In another move, Wells Fargo last month began using two-factor authentication for online money transfers taking place between customer accounts. And in the United Kingdom, Barclays Bank, HBOS, NatWest, and Royal Bank of Scotland have instituted delays of between several hours and one day on online transfers between two accounts within the same bank. The delays, which apply the first time a transfer is attempted, are intended to give the banks time to detect suspicious activity, such as a large number of transfers from multiple accounts into a single account.
Barclays instituted the procedure earlier this month as an interim measure and is working on other tactics to combat fraud, a spokesman says. The money-transfer delay was adopted in response to a wave of phishing incidents in which thieves transferred funds from victims' bank accounts into accounts owned by "mules"--people duped through E-mail solicitations into opening accounts, usually under the guise of a business proposal. From the mule accounts, the thieves withdraw cash, open credit cards, or otherwise loot the account.
U.S. banks aren't likely to institute money-transfer delays. "The idea of a 24-hour delay would break my rule of convenience and value," says Rodney Chard, executive VP at Whitney National Bank and chairman of a working group on account-to-account transfers run by BITS, a banking technology group.
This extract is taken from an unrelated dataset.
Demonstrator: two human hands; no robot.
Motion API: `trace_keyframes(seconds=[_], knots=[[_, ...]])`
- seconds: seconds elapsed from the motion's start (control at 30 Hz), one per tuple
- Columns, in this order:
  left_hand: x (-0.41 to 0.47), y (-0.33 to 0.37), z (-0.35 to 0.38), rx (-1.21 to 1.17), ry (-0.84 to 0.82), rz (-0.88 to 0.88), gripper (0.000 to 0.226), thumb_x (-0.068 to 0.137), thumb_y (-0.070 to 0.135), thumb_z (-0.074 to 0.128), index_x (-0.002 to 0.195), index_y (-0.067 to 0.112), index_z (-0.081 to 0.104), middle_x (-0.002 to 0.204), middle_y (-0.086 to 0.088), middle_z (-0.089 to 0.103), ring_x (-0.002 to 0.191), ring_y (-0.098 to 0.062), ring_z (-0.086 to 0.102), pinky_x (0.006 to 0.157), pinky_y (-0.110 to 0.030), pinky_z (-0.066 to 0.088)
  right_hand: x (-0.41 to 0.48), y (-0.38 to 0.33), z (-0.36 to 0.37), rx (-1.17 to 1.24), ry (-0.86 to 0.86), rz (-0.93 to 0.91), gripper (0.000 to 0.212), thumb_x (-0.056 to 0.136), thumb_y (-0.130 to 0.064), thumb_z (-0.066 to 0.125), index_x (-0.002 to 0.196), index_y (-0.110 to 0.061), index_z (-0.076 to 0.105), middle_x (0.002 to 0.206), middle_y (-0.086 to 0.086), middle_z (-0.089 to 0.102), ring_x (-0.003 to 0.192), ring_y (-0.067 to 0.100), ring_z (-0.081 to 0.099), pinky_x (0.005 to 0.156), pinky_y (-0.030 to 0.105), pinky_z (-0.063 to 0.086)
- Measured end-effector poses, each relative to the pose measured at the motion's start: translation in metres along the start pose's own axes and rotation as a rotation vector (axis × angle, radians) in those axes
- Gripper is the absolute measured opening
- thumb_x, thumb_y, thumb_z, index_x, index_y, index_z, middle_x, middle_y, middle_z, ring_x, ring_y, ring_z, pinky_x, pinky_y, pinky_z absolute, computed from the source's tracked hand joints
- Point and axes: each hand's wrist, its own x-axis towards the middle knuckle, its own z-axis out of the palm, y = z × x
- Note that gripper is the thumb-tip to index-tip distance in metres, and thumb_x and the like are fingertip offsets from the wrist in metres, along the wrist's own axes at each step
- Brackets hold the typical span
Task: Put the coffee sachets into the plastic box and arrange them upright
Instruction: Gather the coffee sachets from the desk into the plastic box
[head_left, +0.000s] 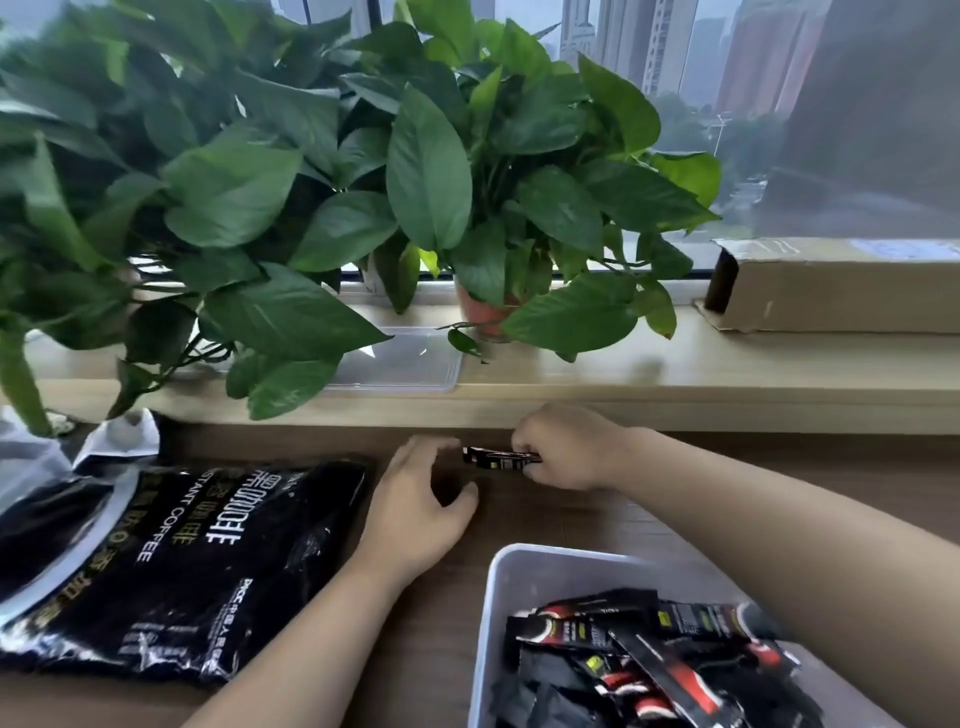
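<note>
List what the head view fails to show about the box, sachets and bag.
Head view:
Plastic box: near end cut by bottom edge, right side behind the right forearm.
Held sachet: one end inside the right hand; print too small.
Coffee bag: left part blurred.

Two hands, the left hand (415, 499) and the right hand (566, 449); one coffee sachet (498, 459) outside the box. One plastic box (493, 597) holds heaped sachets (639, 654), at least five, overlapping too much for a full count; one large black coffee bag (182, 561). On the sill: one clear lid (405, 358), one terracotta pot (485, 314), one cardboard box (841, 291).
</note>
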Motion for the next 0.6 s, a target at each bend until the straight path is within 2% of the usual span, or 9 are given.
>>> trace_keyframes(seconds=[0.1, 0.2, 0.23, 0.33, 0.43, 0.53, 0.6], knots=[[0.0, -0.001, 0.0, 0.0, -0.016, -0.02, 0.04, 0.076, 0.023, 0.072, 0.116, 0.021, 0.065, 0.11, 0.013, 0.06, 0.111, -0.012, 0.059, 0.094, -0.023, 0.042, -0.018, 0.003, -0.008, -0.033, -0.063, 0.001, 0.016, 0.088, -0.026, 0.065, 0.088, -0.011, 0.068, 0.088, 0.006, 0.068, 0.085, 0.028, 0.061, 0.07, 0.033, 0.048], [0.0, -0.001, -0.001, 0.008, -0.029, -0.01, 0.034, 0.074, 0.02, 0.067, 0.109, 0.018, 0.068, 0.105, 0.01, 0.061, 0.107, -0.016, 0.06, 0.09, -0.023, 0.042, -0.052, 0.005, -0.033, -0.017, -0.043, 0.049, 0.022, 0.089, -0.031, 0.063, 0.07, -0.023, 0.057, 0.076, -0.003, 0.058, 0.078, 0.025, 0.054, 0.066, 0.031, 0.044], [0.0, -0.001, -0.001, 0.011, -0.032, -0.006, 0.032, 0.074, 0.02, 0.066, 0.105, 0.017, 0.069, 0.104, 0.008, 0.063, 0.105, -0.016, 0.06, 0.089, -0.024, 0.042, -0.069, 0.004, -0.044, 0.021, -0.01, 0.077, 0.022, 0.089, -0.032, 0.064, 0.07, -0.025, 0.056, 0.074, -0.005, 0.057, 0.076, 0.023, 0.053, 0.063, 0.03, 0.042], [-0.002, -0.001, -0.002, 0.013, -0.02, -0.018, 0.023, 0.077, 0.01, 0.071, 0.1, 0.016, 0.07, 0.101, 0.005, 0.065, 0.101, -0.017, 0.061, 0.087, -0.026, 0.043, -0.136, -0.009, -0.077, 0.193, 0.103, 0.156, 0.012, 0.088, -0.035, 0.069, 0.086, -0.023, 0.07, 0.068, -0.009, 0.061, 0.063, 0.007, 0.052, 0.056, 0.021, 0.038], [-0.006, 0.0, -0.004, -0.066, 0.025, -0.106, 0.021, 0.081, 0.003, 0.069, 0.097, 0.015, 0.07, 0.098, 0.002, 0.069, 0.095, -0.018, 0.065, 0.084, -0.025, 0.044, -0.199, -0.027, -0.092, 0.395, 0.122, 0.229, 0.01, 0.083, -0.039, 0.076, 0.083, -0.029, 0.073, 0.057, -0.016, 0.062, 0.053, 0.002, 0.053, 0.051, 0.014, 0.04], [-0.015, 0.006, -0.008, -0.18, 0.077, -0.2, 0.02, 0.084, -0.002, 0.066, 0.098, 0.012, 0.069, 0.097, -0.003, 0.071, 0.093, -0.018, 0.065, 0.08, -0.018, 0.043, -0.237, -0.04, -0.079, 0.499, 0.089, 0.274, 0.025, 0.076, -0.051, 0.076, 0.092, -0.032, 0.075, 0.068, -0.017, 0.068, 0.054, 0.001, 0.056, 0.055, 0.014, 0.045], [-0.025, 0.014, -0.012, -0.196, 0.083, -0.207, 0.02, 0.085, -0.004, 0.066, 0.099, 0.01, 0.068, 0.1, -0.005, 0.071, 0.094, -0.017, 0.064, 0.08, -0.015, 0.042, -0.251, -0.044, -0.066, 0.447, 0.132, 0.274, 0.042, 0.075, -0.064, 0.066, 0.104, -0.034, 0.074, 0.08, -0.019, 0.07, 0.07, 0.003, 0.062, 0.068, 0.025, 0.052]])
Among the security mechanisms that the BITS working group is considering are universal payment-identification codes, a pseudo account number that banks assign to mask the actual account number.
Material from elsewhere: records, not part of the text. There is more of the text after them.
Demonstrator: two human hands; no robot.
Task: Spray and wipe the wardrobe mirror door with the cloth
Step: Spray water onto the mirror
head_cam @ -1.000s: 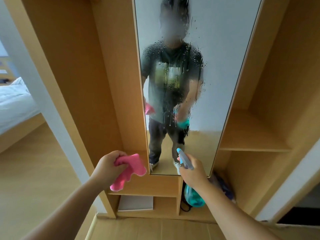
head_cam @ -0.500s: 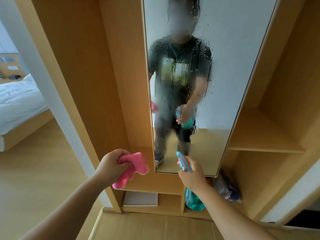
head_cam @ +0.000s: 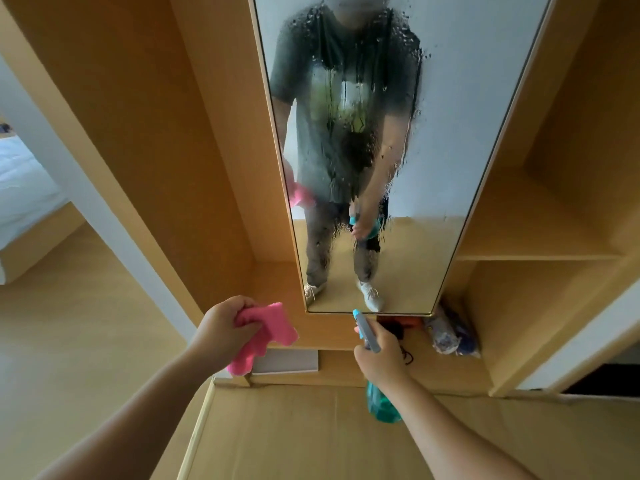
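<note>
- Left hand (head_cam: pixel 221 330), at 7 o'clock: grip clenched round a bunched pink cloth (head_cam: pixel 265 336); the cloth's loose end hangs below the fist, apart from the glass.
- Right hand (head_cam: pixel 379 355), at 5 o'clock: grip wrapped round the neck of a spray bottle (head_cam: pixel 381 403); teal body hangs below the fist, blue-grey nozzle points up toward 12 o'clock, just under the mirror's lower edge.
- Floor (head_cam: pixel 86 341), pale wood, at 9 o'clock.
- White box (head_cam: pixel 287 362), in the low compartment between the two hands.
- Black cord (head_cam: pixel 403 341) and a bundle of bags (head_cam: pixel 450 336), at 3 o'clock from the right hand, on the wardrobe's bottom shelf.
- Mirror (head_cam: pixel 467 98), at 12 o'clock: tall, thin gold frame, set in the wardrobe (head_cam: pixel 138 133); centre wet with droplets and runs, outer strips dry.
- Shelf (head_cam: pixel 533 237), at 2 o'clock, bare wood.
- Bed (head_cam: pixel 24 188), at 10 o'clock, white bedding, beyond the wardrobe's side.
</note>
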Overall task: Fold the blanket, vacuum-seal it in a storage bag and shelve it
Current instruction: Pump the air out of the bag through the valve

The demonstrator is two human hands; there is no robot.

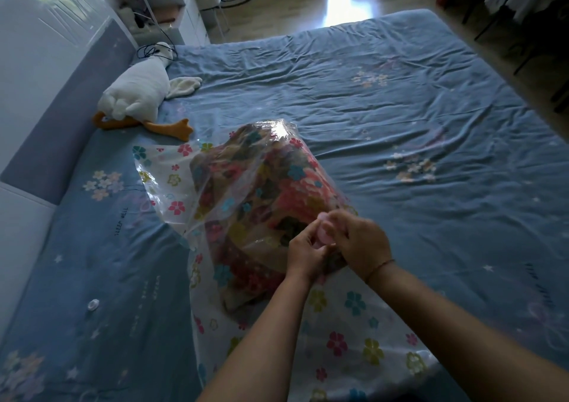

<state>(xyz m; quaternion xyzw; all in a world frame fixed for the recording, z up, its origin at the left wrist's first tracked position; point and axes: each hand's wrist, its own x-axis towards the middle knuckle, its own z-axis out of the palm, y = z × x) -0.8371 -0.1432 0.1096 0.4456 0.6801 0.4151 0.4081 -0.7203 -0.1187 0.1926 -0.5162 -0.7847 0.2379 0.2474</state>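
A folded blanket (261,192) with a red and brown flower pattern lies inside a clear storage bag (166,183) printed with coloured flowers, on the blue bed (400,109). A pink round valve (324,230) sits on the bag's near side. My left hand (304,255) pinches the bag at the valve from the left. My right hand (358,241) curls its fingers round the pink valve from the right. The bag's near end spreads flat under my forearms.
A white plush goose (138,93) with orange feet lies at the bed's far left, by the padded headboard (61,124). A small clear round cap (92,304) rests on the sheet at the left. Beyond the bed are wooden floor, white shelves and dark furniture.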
Whitney National Bank has been willing to sacrifice some convenience for security. It lets customers open accounts online but requires them to go to a branch to complete the process. "If you open accounts with people you can't see, you're asking for trouble," Chard says.
Beyond technology, it's tougher business processes, practices, and rules that need attention, says Nick Akerman, a partner specializing in data protection for law firm Dorsey & Whitney LLP. Akerman points to the ChoicePoint Inc. theft earlier this year, in which identity thieves posing as fictitious businesses were granted access to 145,000 customer-data profiles. "They're trying to make the data more secure and make it more difficult for people to get in, but I think that's a myopic view of the situation," he says. Akerman believes more companies should focus on being able to create audit trails for how customer data has been accessed. "If you can figure out who did it, you've got a chance at figuring out how to retrieve it," he says.
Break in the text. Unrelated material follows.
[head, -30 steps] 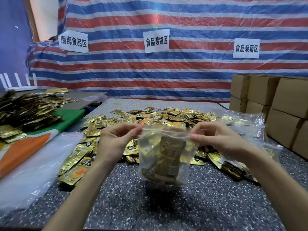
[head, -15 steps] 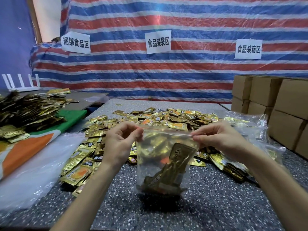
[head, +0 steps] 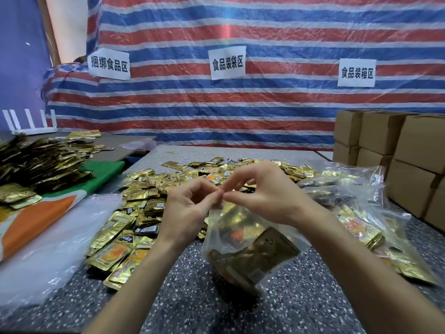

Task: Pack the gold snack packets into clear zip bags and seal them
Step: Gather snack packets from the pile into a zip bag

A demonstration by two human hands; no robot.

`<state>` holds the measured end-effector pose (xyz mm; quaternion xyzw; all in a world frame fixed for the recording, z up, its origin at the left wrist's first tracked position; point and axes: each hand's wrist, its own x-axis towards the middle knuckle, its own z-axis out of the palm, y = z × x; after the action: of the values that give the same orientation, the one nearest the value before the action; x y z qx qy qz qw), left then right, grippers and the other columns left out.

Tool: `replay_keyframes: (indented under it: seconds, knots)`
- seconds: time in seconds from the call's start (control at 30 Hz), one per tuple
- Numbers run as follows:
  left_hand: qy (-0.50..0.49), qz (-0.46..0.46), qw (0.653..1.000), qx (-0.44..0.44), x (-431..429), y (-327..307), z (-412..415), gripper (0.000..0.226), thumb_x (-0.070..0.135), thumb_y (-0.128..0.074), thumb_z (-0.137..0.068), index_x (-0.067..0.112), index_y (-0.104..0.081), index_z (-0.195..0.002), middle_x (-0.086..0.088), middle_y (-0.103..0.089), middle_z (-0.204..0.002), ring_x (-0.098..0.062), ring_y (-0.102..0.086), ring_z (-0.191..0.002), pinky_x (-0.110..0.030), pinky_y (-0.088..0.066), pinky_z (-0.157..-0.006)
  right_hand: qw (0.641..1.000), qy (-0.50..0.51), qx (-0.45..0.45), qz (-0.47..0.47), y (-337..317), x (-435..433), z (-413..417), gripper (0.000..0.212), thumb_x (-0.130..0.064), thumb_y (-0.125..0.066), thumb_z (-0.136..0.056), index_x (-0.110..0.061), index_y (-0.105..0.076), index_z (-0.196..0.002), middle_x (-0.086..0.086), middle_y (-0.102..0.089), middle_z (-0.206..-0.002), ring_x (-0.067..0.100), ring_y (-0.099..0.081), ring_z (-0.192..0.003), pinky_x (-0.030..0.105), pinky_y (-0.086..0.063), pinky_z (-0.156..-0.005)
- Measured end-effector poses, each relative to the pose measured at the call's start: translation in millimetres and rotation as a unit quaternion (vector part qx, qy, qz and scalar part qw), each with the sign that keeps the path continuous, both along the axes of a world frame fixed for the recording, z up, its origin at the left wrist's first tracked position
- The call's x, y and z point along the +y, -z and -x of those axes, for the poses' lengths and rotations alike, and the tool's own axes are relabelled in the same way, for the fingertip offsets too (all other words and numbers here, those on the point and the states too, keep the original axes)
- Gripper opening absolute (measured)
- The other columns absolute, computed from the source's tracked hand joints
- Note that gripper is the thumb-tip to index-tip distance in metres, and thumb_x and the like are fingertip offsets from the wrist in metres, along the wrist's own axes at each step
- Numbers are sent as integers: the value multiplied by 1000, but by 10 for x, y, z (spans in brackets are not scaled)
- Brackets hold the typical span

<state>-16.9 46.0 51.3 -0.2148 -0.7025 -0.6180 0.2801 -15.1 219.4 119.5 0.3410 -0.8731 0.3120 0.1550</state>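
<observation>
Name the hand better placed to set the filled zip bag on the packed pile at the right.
Right hand, probably. It pinches the zip bag at its top corner beside the left hand, and the packed pile lies on its side.

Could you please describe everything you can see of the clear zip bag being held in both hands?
The zip bag is thin, see-through, slightly crinkled plastic, holding several gold packets, one showing orange. It hangs tilted above the speckled table, its bottom swung toward the right and its shadow beneath. Left hand and right hand pinch its top edge at nearly the same spot, fingertips almost meeting. Whether the zip is fully closed cannot be told. Nothing else touches it.
</observation>
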Motion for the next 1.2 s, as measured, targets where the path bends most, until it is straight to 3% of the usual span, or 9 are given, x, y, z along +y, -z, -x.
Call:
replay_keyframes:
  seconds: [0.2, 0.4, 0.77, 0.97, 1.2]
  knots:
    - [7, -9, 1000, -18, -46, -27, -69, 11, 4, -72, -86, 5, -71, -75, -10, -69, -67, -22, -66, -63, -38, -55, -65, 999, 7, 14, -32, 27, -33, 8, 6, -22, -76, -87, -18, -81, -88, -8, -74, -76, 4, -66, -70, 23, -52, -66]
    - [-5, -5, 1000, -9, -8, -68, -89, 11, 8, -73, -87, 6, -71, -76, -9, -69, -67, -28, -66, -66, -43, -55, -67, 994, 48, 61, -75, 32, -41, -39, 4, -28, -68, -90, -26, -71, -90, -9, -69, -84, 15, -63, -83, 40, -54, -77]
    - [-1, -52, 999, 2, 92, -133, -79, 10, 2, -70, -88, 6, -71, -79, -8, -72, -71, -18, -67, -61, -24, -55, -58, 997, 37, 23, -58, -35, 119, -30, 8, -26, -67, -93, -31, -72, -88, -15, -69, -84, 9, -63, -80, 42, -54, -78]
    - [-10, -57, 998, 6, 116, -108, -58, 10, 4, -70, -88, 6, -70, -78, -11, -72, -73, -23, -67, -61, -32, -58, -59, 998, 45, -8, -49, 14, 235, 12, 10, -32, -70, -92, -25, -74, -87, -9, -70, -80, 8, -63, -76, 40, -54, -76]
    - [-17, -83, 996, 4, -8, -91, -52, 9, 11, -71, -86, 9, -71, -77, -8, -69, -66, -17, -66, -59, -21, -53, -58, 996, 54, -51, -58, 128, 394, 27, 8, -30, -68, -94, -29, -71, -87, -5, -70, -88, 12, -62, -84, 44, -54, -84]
Gartner analyst Avivah Litan says most banks also are working on what she describes as background authentication and fraud-detection services. Banks would monitor customers' actions and compare them with historical profile data so they could follow up on unusual behavior, similar to what credit-card companies do. If a customer who always logs on from New York to do isolated transactions a couple of times a month suddenly logs on from California and does 20 transactions in an hour, the service would alert the bank to contact the customer. "Everyone's trying to build that now, because everyone sees it as the Holy Grail in protecting against fraud," Litan says.
And unlike in the past when banks were wary of the cost or customer backlash from adopting security technologies, steps like the one Bank of America is taking will be swiftly copied across the financial-services industry, Litan predicts. "They're finally waking up and realizing they have a really big problem."